Buku perjalanan menelusuri tapak sejarah Iranun karya Abd. Naddin bin Shaiddin ini menjadi salah satu bentuk pengukuhan akan pentingnya menuliskan sejarah. Kata bijak menyebutkan: setiap masa ada orangnya, setiap orang ada masanya.
Membaca buku ini seperti menyelami jejak dan tapak yang pernah diceritakan dalam novel “Lanun Alang Tiga” karya Datok Rida K Liamsi. Novel yang sempat menjadi perbincangan beberapa waktu yang lalu dan membuat kata Iranun menjadi sesuatu yang meningkat dalam mesin pencarian informasi. Lahir pula karya alih wahana dalam bentuk digital puisi panjang karya Datok Rida K Liamsi “Hikayat Iranun dari Tempasok” di saluran YouTube Bambang Kariyawan.
Buku non fiksi ini tentunya berbeda dengan novel fiksi, namun membaca buku ini terasa mengikuti perjalanan penulis menelusuri jejak Iranun di Tanjung Pinang Provinsi Kepulauan Riau, Pekanbaru, Tembilahan, Muara Sabak Tanjung Jabung Timur, Kuala Tungkal. Tanjung Jabung Barat Provinsi Jambi, Pangkal Pinang Bangka, Tanjung Pandan Belitong Provinsi Bangka Belitong, Toli-Toli Provinsi Sulawesi Utara dan beberapa kota lain.
Muara dari buku setebal 114 halaman ini terdapat pada pengantar penulis pada halaman ii: “Catatan-catatan dalam buku ini adalah salah satu “upaya melawan lupa”. Kita berkunjung ke pusat ingatan bagi memperingati semula sejarah lampau untuk menjadi besar, tidak ada salahnya bagi kita melihat kekerdilan diri sendiri bijaksana menelaah kearifan sejarah.”
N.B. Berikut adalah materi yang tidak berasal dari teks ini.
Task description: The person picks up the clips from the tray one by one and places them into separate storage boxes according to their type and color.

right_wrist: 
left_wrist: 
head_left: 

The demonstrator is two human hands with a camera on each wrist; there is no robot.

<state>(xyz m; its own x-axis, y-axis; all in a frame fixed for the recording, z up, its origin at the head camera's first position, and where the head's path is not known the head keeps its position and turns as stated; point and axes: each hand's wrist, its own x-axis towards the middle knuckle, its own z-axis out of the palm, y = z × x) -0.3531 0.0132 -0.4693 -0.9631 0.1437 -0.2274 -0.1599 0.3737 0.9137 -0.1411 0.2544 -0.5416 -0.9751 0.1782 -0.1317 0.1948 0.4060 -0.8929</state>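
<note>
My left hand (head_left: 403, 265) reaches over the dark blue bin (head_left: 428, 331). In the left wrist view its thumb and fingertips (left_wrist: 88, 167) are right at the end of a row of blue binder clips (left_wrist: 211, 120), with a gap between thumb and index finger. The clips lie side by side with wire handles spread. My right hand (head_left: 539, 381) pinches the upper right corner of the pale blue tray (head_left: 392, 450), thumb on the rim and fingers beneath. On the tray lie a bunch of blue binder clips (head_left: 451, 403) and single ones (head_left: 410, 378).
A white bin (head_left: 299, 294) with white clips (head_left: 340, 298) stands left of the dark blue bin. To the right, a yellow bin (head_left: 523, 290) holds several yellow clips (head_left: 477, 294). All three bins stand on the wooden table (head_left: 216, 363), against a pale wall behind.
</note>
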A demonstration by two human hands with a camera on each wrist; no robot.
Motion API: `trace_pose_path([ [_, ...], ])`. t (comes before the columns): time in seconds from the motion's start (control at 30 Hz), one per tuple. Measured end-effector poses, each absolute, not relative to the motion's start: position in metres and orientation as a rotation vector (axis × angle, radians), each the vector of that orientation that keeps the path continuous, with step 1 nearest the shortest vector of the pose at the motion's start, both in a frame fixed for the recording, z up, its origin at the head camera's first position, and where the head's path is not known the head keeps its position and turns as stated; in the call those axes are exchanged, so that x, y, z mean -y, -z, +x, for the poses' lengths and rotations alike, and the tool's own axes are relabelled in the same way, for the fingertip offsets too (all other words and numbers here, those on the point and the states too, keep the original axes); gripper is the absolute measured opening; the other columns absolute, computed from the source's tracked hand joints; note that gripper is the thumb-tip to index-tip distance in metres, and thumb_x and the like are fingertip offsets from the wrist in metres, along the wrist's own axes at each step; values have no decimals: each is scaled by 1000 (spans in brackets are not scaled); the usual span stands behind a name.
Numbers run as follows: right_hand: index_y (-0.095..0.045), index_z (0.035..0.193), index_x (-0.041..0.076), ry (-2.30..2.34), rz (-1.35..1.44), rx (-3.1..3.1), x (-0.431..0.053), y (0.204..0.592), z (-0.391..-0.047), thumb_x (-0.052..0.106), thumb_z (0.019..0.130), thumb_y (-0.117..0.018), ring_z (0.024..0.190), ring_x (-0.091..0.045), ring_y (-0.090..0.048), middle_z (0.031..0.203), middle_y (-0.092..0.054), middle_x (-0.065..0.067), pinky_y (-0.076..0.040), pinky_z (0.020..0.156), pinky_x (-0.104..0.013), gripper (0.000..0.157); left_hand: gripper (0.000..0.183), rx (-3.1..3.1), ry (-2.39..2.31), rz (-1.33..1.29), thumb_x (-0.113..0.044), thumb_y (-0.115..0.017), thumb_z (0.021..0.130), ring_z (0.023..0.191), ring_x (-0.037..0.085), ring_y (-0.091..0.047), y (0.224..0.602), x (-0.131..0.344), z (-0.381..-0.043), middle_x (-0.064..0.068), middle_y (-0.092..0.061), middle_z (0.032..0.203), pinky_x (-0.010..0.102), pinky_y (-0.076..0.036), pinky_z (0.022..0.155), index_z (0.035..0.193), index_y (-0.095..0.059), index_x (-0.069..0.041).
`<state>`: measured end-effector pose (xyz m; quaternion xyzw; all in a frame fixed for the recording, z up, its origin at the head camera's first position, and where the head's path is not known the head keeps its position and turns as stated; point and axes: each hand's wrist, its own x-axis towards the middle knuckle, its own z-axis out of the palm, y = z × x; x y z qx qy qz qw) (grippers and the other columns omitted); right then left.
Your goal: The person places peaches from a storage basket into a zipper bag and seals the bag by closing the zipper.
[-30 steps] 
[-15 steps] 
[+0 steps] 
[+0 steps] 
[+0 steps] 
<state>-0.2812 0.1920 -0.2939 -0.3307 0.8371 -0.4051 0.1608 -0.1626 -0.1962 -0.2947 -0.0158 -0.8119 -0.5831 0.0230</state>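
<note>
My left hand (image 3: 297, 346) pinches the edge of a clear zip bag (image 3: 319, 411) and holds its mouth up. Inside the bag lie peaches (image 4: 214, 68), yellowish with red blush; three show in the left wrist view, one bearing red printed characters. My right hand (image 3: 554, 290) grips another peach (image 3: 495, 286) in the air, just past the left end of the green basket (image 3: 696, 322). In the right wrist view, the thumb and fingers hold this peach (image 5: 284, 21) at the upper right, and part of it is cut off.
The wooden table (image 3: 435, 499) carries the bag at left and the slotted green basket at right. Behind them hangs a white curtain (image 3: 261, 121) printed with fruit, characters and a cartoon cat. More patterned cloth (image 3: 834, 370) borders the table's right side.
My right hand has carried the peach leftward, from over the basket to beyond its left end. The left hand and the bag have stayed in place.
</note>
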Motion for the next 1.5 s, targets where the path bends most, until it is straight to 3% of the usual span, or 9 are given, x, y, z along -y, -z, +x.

Di sinilah kekuatan waktu kala dituliskan. Saat dilahirkan sebagai karya, ia akan dianggap biasa. Kelak, kala penulis kah, sejarawan kah, atau anak cucu kita kah, maka buku ini akan menjadi referensi berharga bagi yang ingin mendalami tentang Iranun. Tahniah dan salam literasi!